WHAT TO DO: Repeat precisely the span of lines below that opens with the line containing "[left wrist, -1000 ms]" and closes with the line containing "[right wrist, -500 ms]", both included.

[SUPPLIED INFORMATION — start]

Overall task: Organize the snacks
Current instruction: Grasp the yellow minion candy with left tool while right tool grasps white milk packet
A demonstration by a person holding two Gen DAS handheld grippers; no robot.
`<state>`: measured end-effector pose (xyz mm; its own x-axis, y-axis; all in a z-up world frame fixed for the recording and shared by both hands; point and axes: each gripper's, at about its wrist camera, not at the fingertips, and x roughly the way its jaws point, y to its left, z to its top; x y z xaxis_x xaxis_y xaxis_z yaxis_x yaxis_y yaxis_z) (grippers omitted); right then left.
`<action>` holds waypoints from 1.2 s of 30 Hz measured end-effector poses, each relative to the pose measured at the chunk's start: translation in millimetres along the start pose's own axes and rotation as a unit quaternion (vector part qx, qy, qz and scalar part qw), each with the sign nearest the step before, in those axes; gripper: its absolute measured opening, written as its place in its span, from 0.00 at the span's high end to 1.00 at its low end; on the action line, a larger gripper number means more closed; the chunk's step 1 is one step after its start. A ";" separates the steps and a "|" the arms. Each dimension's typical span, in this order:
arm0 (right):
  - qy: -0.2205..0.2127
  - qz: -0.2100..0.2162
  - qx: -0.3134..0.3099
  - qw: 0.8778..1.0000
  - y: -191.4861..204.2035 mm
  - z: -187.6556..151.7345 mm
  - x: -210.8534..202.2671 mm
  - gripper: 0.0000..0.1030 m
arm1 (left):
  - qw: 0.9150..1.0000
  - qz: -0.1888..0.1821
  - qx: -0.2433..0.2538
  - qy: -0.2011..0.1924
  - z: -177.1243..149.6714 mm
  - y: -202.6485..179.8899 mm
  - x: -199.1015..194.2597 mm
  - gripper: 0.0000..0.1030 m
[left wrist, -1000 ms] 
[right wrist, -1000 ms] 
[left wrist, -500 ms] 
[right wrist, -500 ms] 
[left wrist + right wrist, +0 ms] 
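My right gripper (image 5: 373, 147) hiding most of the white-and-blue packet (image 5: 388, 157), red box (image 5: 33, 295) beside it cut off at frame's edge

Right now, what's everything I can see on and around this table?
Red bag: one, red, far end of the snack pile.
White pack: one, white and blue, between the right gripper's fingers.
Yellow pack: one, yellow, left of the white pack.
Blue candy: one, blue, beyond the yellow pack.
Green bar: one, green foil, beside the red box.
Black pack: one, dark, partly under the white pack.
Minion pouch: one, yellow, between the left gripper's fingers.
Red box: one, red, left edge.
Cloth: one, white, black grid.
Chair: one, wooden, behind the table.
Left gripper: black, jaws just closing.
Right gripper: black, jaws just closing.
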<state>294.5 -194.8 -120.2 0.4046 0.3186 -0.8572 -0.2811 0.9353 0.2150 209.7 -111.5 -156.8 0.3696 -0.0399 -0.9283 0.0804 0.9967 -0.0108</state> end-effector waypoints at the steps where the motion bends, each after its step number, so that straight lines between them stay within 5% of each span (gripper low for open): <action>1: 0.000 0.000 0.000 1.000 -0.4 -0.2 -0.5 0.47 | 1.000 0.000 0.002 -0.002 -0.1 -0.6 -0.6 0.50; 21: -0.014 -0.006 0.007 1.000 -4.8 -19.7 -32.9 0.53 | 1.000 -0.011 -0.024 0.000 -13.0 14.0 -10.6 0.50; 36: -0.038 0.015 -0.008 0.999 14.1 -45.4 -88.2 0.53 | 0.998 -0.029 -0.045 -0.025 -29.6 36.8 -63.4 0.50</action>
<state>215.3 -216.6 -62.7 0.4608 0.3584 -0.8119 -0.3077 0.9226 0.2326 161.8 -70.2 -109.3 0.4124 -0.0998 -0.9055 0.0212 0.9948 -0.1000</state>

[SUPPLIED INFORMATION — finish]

EXERCISE RESPONSE:
[left wrist, -1000 ms] 
[right wrist, -1000 ms] 
[left wrist, -500 ms] 
[right wrist, -500 ms] 

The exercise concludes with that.